Perhaps you may like to have a look at some very short clips that demonstrate thinking time (follow instructions below). The clips accompany the book detailed above. If anyone would like to borrow the book please do let me know and if you think the clips are useful and would like me to share more, let me know…or otherwise!
I found this website whilst searching for some ideas for DIRT time for my GCSE group (link below). They are DIRT maps which can be saved and edited. They are in comic format and may be a nice resource for younger pupils. If you use them it would be lovely to hear how suceesful they were.
There is also a nice app that can be used to create comic style resources called ‘comic life’.
Many thanks to Stephanie who shared this week’s teaching tip. It is adapted from an article published in the TES (April) and gives some suggestions for increasing students’ ability to retain knowledge. This links very closely with our discussion at HoD’s yesterday evening; some of these ideas were included on the bulletin.
This week’s teaching tip is a questioning strategy which is based on when students get the right answer we are not done, instead the learning process continues and we ‘Stretch It.’ The reward for right answers is harder questions! (taken from ‘Teach Like a Champion’, Doug Lemov)
‘Stertch It’ involves doing 3 things:
- Making a habit of asking follow-up questions to successful answers
- Asking a diversity of types of questions
- Building a culture around those interactions that helps studetns embrace, and even welcome, the notion that learning is never done.
Asking follow-up questions in response to right answers enables you to push students further by applying their knowledge to new settings, thinking on their feet and tackling harder questions; this keeps them engaged.
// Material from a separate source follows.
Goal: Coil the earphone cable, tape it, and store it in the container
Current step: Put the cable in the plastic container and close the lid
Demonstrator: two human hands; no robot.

It also enables us to learn more about a students’ understanding and to ensure that questions are differentiated by tailoring them to indivdual students.
There are 6 different categories of ‘Stretch It’ questions
- Ask how or why; the best test of whether or not studetns’ answers are reliable is whether thay can explain how they arrived at the answer
- Ask for another way to answer; when students solve it one way, it’s a great opportunity to make sure they can use all available methods
- Ask for a better word or more precise expression; students often use the simplest language, offer them opportunities to use more specific words increasing their levels of literacy
- Ask for evidence; by asking for evidence this supports a students’ conclusion, emphasise the process of building and supporting sound arguments
- Ask students to integrate a related skill; when students have mastered one skill try and get them to link this to another skill
- Ask students to apply the same skill in a new setting; once students have mastered a skill, ask them to apply it in a new or more challenging settings.